With that, I do want to thank the close partnership we have had with the Planning Agent team, our own Workday Agent Platform team, and AWS folks. This was a very strategic partnership that helped us to innovate at a really rapid pace. With that, I will hand it off to Salman.
Building a Company Research Agent: Architecture and Cloud Setup
Thank you, Meera. OK, we're going to be building an agent now. Disclaimer number one, we're going to be seeing some code. Disclaimer number two, you can definitely use AI to help you with any form of coding. I actually did use AI to generate this code.
Third, I've got to do this in ten minutes, so I'm going to focus on the bare bones of the capability that I talked about. How do you bring that tool and agency within the agent? Where do you bring the LLM that does the reasoning? How do you bring in the query? And then I'll give some pointers around how you can start off but also strengthen that in order to move such a solution into production.

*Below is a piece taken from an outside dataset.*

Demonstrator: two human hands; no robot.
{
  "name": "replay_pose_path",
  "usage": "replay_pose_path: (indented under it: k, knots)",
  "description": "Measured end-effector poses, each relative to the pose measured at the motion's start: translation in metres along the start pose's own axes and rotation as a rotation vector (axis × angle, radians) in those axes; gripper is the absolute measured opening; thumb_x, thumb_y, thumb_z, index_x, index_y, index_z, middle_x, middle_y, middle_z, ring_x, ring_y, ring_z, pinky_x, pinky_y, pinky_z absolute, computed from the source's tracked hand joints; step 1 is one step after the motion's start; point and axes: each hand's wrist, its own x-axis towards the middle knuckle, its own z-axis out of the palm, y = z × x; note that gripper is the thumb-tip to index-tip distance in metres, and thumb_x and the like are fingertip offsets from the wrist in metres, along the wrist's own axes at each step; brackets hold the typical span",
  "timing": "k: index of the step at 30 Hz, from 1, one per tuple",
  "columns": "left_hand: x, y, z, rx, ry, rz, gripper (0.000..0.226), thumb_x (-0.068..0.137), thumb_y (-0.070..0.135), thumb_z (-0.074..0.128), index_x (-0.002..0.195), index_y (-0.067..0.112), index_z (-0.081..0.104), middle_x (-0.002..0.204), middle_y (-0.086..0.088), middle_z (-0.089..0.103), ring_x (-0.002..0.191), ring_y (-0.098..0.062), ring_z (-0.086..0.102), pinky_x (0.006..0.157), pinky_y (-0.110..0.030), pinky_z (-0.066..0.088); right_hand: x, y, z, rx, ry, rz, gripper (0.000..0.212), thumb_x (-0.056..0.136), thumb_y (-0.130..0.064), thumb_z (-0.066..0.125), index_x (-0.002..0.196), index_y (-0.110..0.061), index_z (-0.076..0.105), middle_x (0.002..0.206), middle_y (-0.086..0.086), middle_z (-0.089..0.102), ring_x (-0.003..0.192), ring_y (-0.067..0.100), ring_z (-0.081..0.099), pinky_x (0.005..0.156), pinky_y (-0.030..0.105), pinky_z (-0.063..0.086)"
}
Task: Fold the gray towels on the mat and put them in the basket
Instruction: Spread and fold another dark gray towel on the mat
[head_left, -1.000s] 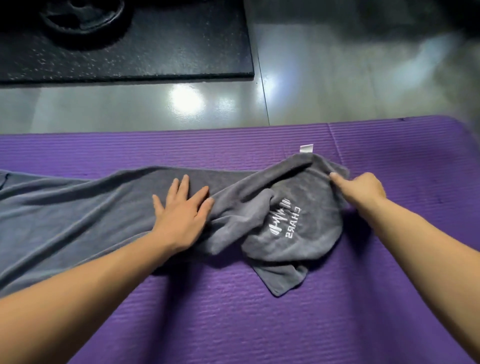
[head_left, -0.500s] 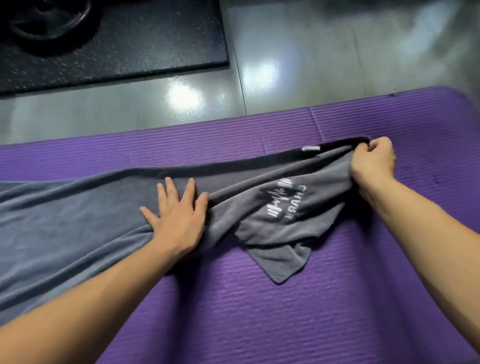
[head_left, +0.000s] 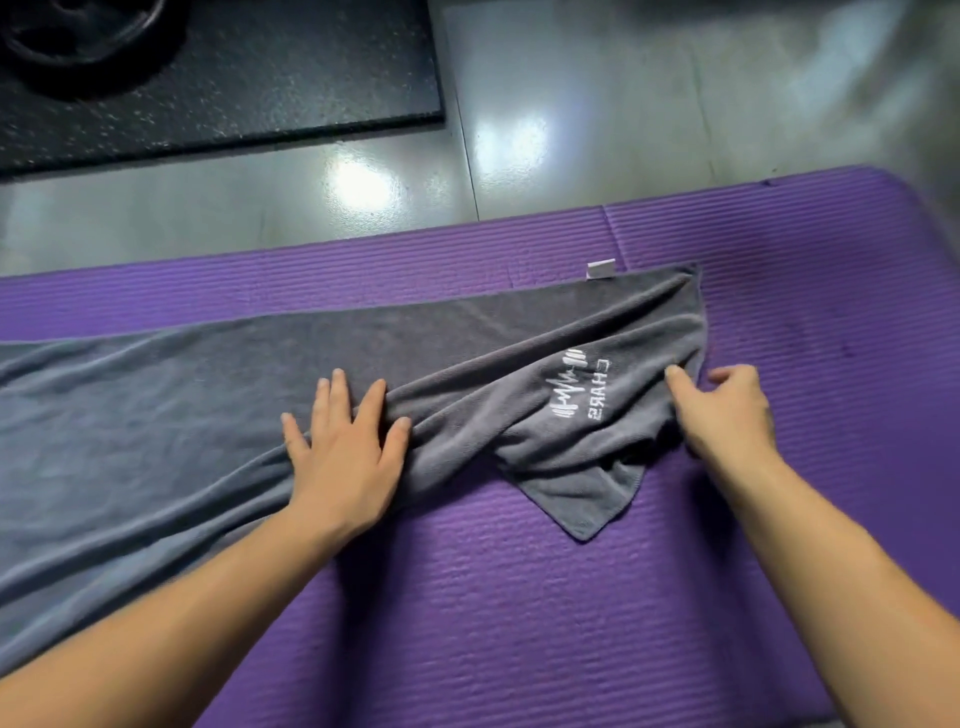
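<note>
While the left hand (head_left: 343, 452), splayed open, presses the gray towel (head_left: 182, 415) flat on the purple mat (head_left: 467, 623), the step looks like spreading, not yet folding. The right hand (head_left: 727, 410) touches the bunched right end, half-curled; a pinch cannot be confirmed. Next: pull the twisted corner (head_left: 587, 514) flat.

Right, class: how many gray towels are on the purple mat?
1. The gray towel stretches across the purple mat, left hand pressing its middle, right hand touching its right end. Others may lie out of frame.
</note>
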Motion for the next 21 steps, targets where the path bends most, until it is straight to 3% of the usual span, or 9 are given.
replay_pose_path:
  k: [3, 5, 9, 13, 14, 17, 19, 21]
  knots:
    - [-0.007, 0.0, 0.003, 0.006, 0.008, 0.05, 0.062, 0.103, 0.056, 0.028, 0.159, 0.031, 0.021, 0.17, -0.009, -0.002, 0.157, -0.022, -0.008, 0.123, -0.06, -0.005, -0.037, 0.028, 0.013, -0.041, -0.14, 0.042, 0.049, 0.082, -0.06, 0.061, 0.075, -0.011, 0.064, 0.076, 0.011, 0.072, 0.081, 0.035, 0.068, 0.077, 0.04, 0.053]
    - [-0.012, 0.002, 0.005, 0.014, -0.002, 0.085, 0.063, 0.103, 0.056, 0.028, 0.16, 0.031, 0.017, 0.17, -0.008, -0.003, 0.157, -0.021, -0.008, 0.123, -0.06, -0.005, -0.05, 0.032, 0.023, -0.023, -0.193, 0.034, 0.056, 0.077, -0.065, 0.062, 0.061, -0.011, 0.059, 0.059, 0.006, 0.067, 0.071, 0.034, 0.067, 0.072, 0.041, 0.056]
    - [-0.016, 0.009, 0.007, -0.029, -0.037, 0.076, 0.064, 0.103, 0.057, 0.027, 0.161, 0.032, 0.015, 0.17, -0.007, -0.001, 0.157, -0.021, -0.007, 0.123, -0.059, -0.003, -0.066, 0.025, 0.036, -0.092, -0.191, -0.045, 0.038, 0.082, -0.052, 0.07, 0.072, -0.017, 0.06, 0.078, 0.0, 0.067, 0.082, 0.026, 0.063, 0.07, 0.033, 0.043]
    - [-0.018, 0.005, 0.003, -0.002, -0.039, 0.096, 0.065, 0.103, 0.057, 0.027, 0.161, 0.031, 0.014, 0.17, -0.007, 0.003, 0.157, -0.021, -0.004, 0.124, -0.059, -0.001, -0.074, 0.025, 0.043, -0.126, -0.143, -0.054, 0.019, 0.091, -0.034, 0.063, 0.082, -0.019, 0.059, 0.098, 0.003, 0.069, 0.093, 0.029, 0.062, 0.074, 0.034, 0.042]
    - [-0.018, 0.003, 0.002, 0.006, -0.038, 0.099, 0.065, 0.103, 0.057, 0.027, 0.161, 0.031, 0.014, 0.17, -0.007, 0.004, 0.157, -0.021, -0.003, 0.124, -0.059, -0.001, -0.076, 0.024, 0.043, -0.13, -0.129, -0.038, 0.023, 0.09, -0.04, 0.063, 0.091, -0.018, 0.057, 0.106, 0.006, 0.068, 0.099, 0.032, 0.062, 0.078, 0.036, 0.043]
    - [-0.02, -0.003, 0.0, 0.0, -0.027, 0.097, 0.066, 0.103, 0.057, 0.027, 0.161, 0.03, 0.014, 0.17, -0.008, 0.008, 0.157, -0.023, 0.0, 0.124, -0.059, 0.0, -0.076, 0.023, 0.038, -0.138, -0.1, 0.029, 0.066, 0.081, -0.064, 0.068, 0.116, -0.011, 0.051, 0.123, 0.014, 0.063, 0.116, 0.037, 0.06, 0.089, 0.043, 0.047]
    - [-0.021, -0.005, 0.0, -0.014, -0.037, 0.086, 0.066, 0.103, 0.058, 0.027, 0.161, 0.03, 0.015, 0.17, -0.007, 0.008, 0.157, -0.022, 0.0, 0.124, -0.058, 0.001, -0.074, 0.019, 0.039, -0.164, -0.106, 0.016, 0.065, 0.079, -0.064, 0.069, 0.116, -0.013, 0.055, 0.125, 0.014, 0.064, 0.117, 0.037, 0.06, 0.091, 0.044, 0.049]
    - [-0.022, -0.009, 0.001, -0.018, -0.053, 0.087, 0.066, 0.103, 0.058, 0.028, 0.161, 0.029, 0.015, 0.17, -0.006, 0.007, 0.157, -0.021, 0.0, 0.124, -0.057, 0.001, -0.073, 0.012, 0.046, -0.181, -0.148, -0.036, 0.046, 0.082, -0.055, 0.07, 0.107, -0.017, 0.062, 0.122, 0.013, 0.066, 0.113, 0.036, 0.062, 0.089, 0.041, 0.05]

Now in this example, I'm going to be showing how to build an agent using a third-party tool from Tavily. Tavily is an internet search tool that provides this capability. I'll talk to you about how you can take that tool, integrate it within the code, and run it. First things first, what is the use case? That's important, right? And in this particular case, I am going to be demonstrating a Company Research Agent for Sales Teams. This happens to be a popular use case that I'm seeing in production. The reason being that many of the sales teams focus on searching information from the internet and creating these tailored briefing documents ahead of customer meetings. So this is one use case that I've seen emerge in production, and I thought I would create a simple bare-bones capability to show how these are built.

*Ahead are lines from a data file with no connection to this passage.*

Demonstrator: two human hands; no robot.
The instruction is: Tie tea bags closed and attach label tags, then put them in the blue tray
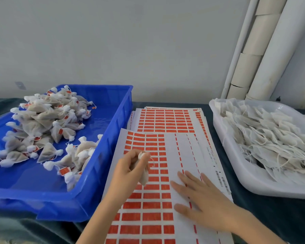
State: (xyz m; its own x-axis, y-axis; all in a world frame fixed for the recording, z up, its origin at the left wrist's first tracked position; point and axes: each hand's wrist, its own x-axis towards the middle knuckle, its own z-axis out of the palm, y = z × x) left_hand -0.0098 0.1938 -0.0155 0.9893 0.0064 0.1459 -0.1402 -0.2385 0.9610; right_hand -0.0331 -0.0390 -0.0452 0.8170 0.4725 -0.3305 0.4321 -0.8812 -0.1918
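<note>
Left hand (128,170), lower centre of frame: fingers (145,156) curled, pinching the gathered neck of one tea bag (145,178). Bag hanging below the grip, over the label sheet (148,217), just right of the blue tray (113,138). Thin string curling out to the right of the pinch.

Right hand (202,201), lower right of centre: palm down, fingers straight and slightly spread, pressing flat on the white stripped part of the same sheet.

Blue tray at left of frame, on the dark-covered worktop (271,217). Holds tied tea bags (46,120) with red tags, heaped at far left, a few along the right wall.

White tray (236,164) at right edge, holding untied bags (271,138) with loose strings.

Further label sheets (165,120) stacked beyond the front sheet, between the two trays.

Pale pipes (271,41) against the wall, upper right.
</note>
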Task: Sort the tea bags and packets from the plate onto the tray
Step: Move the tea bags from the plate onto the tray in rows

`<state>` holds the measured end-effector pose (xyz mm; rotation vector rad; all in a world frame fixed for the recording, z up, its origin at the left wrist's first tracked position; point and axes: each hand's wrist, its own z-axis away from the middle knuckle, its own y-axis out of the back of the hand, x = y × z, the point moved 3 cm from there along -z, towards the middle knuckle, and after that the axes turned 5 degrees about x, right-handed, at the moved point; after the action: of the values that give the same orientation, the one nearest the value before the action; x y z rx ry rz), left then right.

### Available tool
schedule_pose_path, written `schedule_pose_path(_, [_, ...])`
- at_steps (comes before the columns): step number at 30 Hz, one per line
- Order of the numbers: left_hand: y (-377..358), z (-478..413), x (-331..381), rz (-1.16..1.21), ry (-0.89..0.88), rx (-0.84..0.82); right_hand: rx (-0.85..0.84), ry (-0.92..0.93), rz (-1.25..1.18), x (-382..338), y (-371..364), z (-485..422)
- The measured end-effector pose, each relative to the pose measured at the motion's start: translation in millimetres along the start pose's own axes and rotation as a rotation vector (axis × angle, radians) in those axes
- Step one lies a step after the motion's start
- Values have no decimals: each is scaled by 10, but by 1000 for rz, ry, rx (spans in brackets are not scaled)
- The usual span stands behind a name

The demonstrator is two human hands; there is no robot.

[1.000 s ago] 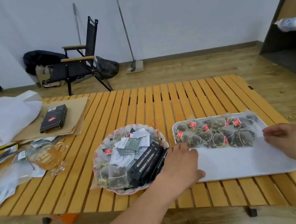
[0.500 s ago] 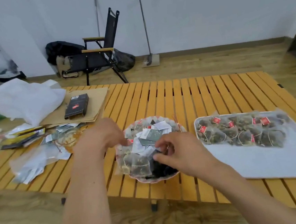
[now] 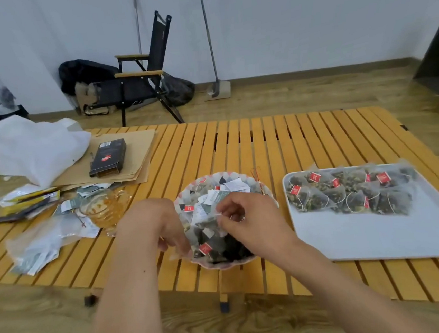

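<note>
Your right hand (image 3: 248,222) hangs over the middle of the scalloped, pattern-rimmed plate (image 3: 270,192). Its thumb and forefinger are pinched on the top corner of a translucent mesh tea bag (image 3: 206,222), which lies on the heap of tea bags and white paper packets (image 3: 231,188) that fills the plate. Your left hand (image 3: 151,226) is at the plate's near-left rim with its fingers curled down over the edge. They touch a clear bag edge there, but you cannot tell whether they grip it, the rim, or nothing. The two hands are close together across the plate and do not touch. Just to the right of the plate, apart from it, sits the white rectangular tray (image 3: 381,239). A row of dark-filled mesh bags with red tags (image 3: 349,194) lies along its far side, and its near half is bare. Both stand on the orange slatted wooden table (image 3: 237,143). To your left, a clear glass cup of amber liquid (image 3: 102,210) stands among torn wrappers (image 3: 38,245). Beyond it, a black box (image 3: 108,157) lies on brown paper sheets (image 3: 135,142), beside a crumpled white plastic bag (image 3: 31,147). A black folding chair (image 3: 140,77) stands by the wall.
</note>
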<state>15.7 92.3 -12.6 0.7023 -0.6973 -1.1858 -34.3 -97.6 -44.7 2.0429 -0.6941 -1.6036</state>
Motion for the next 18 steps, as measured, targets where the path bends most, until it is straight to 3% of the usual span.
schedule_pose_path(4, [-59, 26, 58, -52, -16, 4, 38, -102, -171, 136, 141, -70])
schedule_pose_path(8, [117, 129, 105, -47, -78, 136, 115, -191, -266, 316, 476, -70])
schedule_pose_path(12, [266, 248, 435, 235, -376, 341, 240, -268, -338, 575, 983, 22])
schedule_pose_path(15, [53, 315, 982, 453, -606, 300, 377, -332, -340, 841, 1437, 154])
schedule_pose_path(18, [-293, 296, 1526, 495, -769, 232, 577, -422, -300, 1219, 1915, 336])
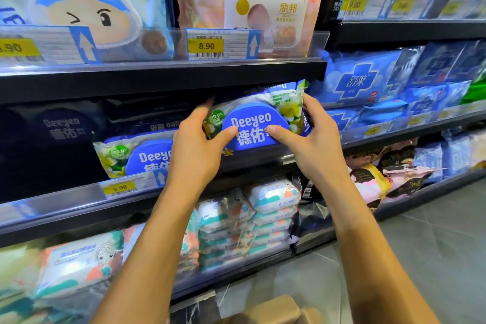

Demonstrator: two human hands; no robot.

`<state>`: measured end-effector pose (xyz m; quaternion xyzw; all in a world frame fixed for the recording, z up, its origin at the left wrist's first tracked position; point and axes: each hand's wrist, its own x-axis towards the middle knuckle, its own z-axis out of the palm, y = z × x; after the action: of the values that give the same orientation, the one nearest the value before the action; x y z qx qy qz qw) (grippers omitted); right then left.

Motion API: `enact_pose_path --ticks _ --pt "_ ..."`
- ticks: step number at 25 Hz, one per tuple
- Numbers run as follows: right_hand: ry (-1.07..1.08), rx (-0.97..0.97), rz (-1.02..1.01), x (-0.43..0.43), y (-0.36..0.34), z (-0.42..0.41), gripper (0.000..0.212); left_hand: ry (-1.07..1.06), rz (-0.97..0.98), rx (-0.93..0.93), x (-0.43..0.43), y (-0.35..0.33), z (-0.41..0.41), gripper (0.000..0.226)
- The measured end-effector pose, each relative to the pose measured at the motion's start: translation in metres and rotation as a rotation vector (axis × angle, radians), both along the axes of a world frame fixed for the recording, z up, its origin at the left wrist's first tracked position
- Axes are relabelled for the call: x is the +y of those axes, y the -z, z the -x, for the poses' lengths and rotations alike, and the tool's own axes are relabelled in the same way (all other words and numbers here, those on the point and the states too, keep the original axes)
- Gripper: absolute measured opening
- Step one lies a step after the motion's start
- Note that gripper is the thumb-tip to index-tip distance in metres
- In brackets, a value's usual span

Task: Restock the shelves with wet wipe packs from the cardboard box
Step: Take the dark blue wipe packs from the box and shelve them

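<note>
A blue and white Deeyeo wet wipe pack (259, 116) with a blue lid and flower print is held upright at the middle shelf (65, 200), right side. My left hand (196, 144) grips its left edge, thumb on the lid. Gripping the pack's right edge is my right hand (313, 137), thumb also on the lid. A second identical pack (136, 155) stands to the left on the same shelf. Another pack lies flat above and behind the held one. The corner of a cardboard box (276, 310) shows on the floor at the bottom.
The upper shelf (163, 73) carries a blue cartoon pack (84, 5) and a pink pack (249, 8). Dark Deeyeo packs (57, 129) fill the middle shelf's left. White wipe packs (263, 213) stack on the lower shelf. Blue pad packs (368, 79) fill the right bay. Grey floor lies at right.
</note>
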<state>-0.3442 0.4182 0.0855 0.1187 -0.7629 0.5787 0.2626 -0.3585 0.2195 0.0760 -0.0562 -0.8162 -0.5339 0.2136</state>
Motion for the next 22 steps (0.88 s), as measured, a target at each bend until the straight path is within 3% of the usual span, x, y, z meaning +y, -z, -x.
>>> enact_pose_path --ticks 7,13,18,22 --pt "-0.078 -0.030 -0.047 -0.024 0.004 0.010 0.046 -0.108 0.029 0.008 -0.024 0.001 -0.007 0.042" --pt "-0.019 -0.037 -0.073 -0.029 0.012 0.025 0.024 -0.234 0.130 0.018 -0.019 -0.004 -0.010 0.043" --pt "0.075 -0.068 -0.123 -0.033 0.019 0.038 0.032 -0.289 0.183 0.004 -0.007 -0.007 -0.010 0.040" --pt "0.066 -0.118 -0.063 -0.030 0.025 0.042 0.050 -0.313 0.244 0.063 -0.002 -0.004 -0.008 0.045"
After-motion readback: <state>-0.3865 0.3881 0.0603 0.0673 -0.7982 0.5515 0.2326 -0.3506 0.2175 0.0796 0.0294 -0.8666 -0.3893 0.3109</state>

Next, the steps that we need to follow. Step number one, we need to architect the solution, so we're going to go over that. Step number two, we need to set up the tools in the cloud environment. I'll briefly touch upon that as well. And then step number three, we have to have the code and then run it, right? So step number one, solution components. This is an overly simplified version of solution components involved in an agent. You have the user that will be interacting with an Agent Executor, and that executor takes on the role of an orchestrator, right? It determines where's the LLM that I need to take advantage of in order to do that reasoning and the planning. What are the tools that have access to me and what does that mean?
So in this case, in this example, we have two tools. One to represent information that is coming from the web and the internet, and the second one is information that is residing within the enterprise environment. In this particular case, I just have a file sitting on an Amazon S3 storage just to show how the two information sources can come together, be combined, curated, and present a response to the user. Now, with each one of them, we need to have some decisions around the technical capabilities. So with the Agent Executor, there's a number of frameworks that are available. Meera talked about LangGraph. LangChain is one that is very close to that and comes from the LangChain provider. So that's a framework we're going to be using in order to orchestrate these capabilities.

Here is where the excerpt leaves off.